- [EXERCISE DIRECTIONS]: Please report every line in the entries that contains the string "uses".

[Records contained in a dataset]
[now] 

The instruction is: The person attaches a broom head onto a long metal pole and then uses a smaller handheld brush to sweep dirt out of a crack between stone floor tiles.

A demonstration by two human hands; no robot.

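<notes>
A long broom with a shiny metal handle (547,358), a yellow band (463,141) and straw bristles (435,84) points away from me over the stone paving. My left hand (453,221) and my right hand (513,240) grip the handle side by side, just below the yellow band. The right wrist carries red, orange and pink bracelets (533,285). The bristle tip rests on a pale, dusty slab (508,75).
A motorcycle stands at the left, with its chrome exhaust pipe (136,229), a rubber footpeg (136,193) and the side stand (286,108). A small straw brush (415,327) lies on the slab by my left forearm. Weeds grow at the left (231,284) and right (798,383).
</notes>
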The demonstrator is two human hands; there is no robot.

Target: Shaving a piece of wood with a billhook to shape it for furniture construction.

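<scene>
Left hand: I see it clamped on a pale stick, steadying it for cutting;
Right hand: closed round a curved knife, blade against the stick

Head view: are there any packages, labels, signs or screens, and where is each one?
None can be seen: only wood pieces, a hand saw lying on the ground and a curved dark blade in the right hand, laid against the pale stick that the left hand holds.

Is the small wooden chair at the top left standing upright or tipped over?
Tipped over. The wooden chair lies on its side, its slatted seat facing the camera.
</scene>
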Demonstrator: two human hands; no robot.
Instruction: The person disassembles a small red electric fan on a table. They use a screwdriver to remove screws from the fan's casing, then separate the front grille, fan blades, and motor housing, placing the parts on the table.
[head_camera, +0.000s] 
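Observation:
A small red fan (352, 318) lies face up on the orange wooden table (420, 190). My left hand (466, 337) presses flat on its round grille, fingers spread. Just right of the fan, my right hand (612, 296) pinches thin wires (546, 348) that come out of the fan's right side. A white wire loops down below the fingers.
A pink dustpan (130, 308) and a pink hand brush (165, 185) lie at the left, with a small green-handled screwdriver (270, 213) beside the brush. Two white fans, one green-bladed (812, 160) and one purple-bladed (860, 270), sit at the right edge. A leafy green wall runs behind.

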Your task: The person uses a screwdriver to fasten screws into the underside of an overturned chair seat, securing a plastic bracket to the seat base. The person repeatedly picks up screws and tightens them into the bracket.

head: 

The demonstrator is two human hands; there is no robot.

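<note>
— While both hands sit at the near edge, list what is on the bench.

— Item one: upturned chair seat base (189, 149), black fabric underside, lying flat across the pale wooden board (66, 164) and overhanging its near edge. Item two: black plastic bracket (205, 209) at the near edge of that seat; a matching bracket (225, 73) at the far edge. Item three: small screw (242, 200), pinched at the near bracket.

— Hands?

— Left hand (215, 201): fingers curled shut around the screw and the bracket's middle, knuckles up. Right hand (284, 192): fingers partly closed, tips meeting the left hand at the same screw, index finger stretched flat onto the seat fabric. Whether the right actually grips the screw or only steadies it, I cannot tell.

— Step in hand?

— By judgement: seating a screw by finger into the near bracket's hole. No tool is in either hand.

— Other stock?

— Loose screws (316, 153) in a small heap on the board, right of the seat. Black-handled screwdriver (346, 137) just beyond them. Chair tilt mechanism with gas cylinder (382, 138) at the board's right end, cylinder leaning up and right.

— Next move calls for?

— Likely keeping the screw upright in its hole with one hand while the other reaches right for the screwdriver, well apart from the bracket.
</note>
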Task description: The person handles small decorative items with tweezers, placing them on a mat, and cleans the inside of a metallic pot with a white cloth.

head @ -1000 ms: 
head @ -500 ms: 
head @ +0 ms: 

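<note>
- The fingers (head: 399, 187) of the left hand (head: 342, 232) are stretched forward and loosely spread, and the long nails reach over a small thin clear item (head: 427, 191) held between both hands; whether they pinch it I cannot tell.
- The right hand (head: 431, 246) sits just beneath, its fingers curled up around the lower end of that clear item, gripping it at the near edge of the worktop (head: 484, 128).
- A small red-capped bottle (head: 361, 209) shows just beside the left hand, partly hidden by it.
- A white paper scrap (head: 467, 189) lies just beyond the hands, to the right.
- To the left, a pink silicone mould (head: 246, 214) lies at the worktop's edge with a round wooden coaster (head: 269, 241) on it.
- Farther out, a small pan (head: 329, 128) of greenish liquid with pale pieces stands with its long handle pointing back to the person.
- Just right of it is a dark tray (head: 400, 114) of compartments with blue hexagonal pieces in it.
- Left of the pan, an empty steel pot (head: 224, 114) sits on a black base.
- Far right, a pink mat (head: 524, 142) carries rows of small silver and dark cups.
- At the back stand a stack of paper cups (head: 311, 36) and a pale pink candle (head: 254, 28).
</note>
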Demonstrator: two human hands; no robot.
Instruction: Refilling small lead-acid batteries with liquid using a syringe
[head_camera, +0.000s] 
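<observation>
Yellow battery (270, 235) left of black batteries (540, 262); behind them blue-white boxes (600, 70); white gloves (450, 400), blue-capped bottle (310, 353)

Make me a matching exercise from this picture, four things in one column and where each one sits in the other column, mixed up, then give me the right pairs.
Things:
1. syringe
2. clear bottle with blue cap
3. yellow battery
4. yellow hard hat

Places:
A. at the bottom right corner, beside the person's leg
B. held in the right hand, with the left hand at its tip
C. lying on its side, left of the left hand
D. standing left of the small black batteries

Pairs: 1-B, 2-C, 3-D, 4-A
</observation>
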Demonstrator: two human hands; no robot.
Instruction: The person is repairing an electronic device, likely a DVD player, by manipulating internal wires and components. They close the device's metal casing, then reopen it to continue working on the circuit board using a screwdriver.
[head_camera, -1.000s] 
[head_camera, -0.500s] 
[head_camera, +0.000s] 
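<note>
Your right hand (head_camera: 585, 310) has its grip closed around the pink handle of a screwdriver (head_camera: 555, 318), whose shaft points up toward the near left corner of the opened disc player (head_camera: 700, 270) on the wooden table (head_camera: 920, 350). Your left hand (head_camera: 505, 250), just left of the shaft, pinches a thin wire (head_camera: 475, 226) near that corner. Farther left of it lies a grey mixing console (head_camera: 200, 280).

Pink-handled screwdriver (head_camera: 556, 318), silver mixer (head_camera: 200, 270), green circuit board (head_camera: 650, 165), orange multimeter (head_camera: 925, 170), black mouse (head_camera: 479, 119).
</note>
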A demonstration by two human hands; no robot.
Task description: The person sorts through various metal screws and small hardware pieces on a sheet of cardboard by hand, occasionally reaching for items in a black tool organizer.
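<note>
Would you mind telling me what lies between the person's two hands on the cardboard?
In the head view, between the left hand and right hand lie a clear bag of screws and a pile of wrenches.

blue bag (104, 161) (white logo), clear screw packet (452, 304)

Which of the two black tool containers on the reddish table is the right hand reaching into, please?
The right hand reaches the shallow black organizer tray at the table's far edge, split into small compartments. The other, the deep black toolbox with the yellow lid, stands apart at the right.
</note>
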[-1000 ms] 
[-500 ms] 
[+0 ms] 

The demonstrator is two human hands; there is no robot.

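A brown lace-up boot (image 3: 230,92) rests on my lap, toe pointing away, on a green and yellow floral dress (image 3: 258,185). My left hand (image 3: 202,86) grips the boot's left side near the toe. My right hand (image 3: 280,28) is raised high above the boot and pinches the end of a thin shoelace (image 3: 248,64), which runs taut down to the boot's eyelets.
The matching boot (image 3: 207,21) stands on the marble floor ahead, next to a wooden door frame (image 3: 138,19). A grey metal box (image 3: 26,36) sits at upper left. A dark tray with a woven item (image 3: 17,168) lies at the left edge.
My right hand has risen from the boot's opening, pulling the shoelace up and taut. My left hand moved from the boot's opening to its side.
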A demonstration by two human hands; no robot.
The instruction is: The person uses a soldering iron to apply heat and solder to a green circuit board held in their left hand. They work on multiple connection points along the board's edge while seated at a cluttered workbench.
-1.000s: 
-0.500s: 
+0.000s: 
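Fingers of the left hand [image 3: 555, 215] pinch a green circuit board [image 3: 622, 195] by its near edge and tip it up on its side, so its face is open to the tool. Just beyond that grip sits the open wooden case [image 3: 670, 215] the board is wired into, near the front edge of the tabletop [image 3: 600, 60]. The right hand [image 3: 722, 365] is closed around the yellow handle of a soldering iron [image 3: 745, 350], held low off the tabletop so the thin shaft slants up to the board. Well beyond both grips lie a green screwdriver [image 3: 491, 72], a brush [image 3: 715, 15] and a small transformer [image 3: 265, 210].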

- [RESPONSE BOX]:
The instruction is: The person attaches a broom head onto a long metal pole and then uses a smaller handheld brush to sweep dirt out of a crack between stone floor tiles.
Your task: The person uses a screwdriver to fasten screws into the underside of an overturned chair seat, securing a plastic bracket to the seat base. The person repeatedly picks up screws and tightens them into the bracket.
The instruction is: The person uses a soldering iron to apply heat and solder to a green circuit board held in their left hand. They work on multiple connection points along the board's edge while seated at a cluttered workbench.

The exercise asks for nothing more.